Irwin allowed himself the smallest smile. "No. He is right. But he is also trapping himself. Once those officers settle in, Sandalbar becomes a Crown asset. If Jinnah ever steps out of line, we do not need to invade. We are already inside."

He sat, uncapped his fountain pen, and leaned forward over the dispatch. "Geoffrey thinks he has put a collar on a wolf," he said, almost amused by the metaphor's neatness. "I tend to agree. Jinnah is a constitutionalist. He loves the rule of law more than he loves the idea of revolution."

Then he wrote his reply at the bottom—short, firm, and stamped with the relaxed certainty of a man who believed history would behave.

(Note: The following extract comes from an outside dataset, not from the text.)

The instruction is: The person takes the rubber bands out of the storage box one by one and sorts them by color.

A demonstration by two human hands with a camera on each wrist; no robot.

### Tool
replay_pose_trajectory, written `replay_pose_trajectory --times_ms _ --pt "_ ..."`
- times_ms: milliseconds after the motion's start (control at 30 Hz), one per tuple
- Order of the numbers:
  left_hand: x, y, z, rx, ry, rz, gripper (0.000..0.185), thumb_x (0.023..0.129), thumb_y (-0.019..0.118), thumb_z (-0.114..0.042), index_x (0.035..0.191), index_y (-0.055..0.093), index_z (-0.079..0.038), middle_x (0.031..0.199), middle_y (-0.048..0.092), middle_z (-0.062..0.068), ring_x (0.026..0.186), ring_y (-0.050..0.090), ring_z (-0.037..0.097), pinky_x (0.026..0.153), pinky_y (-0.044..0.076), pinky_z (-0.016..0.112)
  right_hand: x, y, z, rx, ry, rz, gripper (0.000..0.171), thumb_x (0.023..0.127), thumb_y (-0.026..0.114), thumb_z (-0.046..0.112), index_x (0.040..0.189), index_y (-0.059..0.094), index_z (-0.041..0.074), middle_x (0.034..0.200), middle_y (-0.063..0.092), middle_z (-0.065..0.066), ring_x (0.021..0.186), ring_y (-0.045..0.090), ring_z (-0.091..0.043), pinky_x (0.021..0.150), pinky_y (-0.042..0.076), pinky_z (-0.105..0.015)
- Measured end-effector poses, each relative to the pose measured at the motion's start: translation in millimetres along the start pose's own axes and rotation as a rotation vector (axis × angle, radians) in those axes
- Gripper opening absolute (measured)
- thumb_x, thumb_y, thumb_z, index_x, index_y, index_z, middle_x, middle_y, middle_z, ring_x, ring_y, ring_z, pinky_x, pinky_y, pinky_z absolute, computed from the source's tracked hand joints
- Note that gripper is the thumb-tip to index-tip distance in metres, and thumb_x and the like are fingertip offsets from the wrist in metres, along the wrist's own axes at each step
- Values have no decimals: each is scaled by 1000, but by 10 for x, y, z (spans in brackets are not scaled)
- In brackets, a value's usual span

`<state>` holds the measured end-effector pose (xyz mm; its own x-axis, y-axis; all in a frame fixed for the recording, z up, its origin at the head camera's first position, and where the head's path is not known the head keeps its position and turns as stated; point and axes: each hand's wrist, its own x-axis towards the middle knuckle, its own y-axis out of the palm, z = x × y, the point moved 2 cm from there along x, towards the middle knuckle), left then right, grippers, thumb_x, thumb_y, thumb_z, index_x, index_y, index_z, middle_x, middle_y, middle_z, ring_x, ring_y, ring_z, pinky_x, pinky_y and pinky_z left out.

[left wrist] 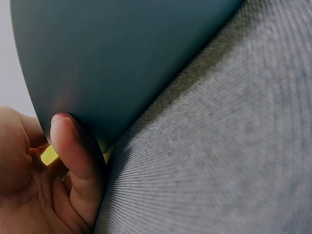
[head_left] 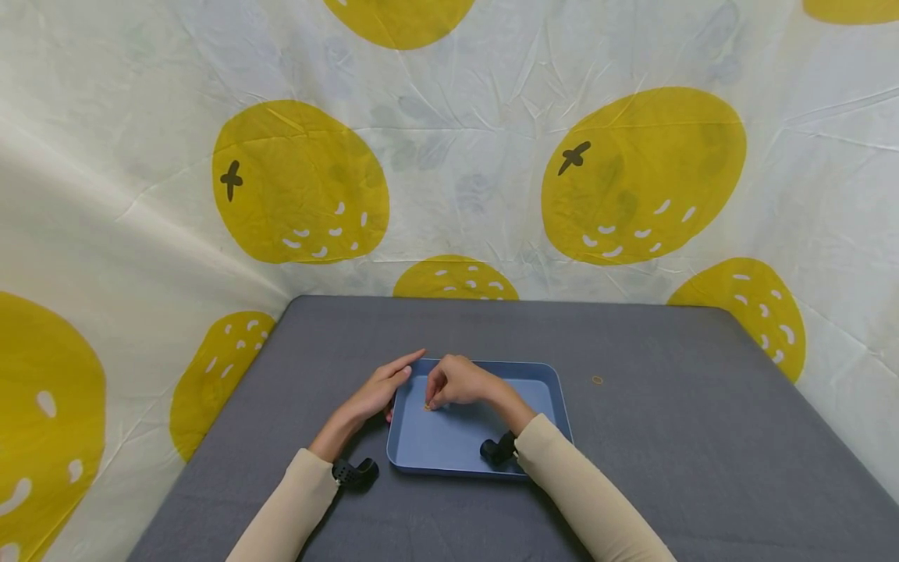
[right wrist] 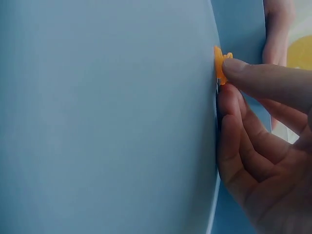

APPROVED.Proceed with deployment of the 30-man officer unit and families. Grant the radio license and seed import permits.

Your assessment holds merit. A man who demands to play so strictly by British rules will never find the imagination to fight against them. Let him build his model district. It will serve as a fine monument to our administration. — IRWIN

He put down the pen, satisfied. In his mind, it was the perfect arrangement: reward a useful man, bind him with proximity, and harvest the propaganda.

3) The Error That Looked Like Wisdom

The Viceroy believed he had just signed a treaty of submission. He believed that because Jinnah followed the rules, he served the rule-makers.

This was the Empire's oldest mistake: confusing discipline with loyalty.

The Governor thought the soldiers were a leash. Jinnah knew they were a shield.

The Viceroy thought Jinnah lacked imagination. Jinnah understood something more dangerous: the most effective victories are achieved when your enemy hands you the instrument and congratulates you for accepting it. In Simla, the stamp came down—AUTHORIZED—as if a stamp could contain the consequences. And far below, in the flat heat of Punjab, fifty villages waited—not for speeches, not for flags, but for seeds, wireless sets, and uniformed men who would arrive believing they were supervising a landlord… while unknowingly being positioned to guard the early architecture of something much larger.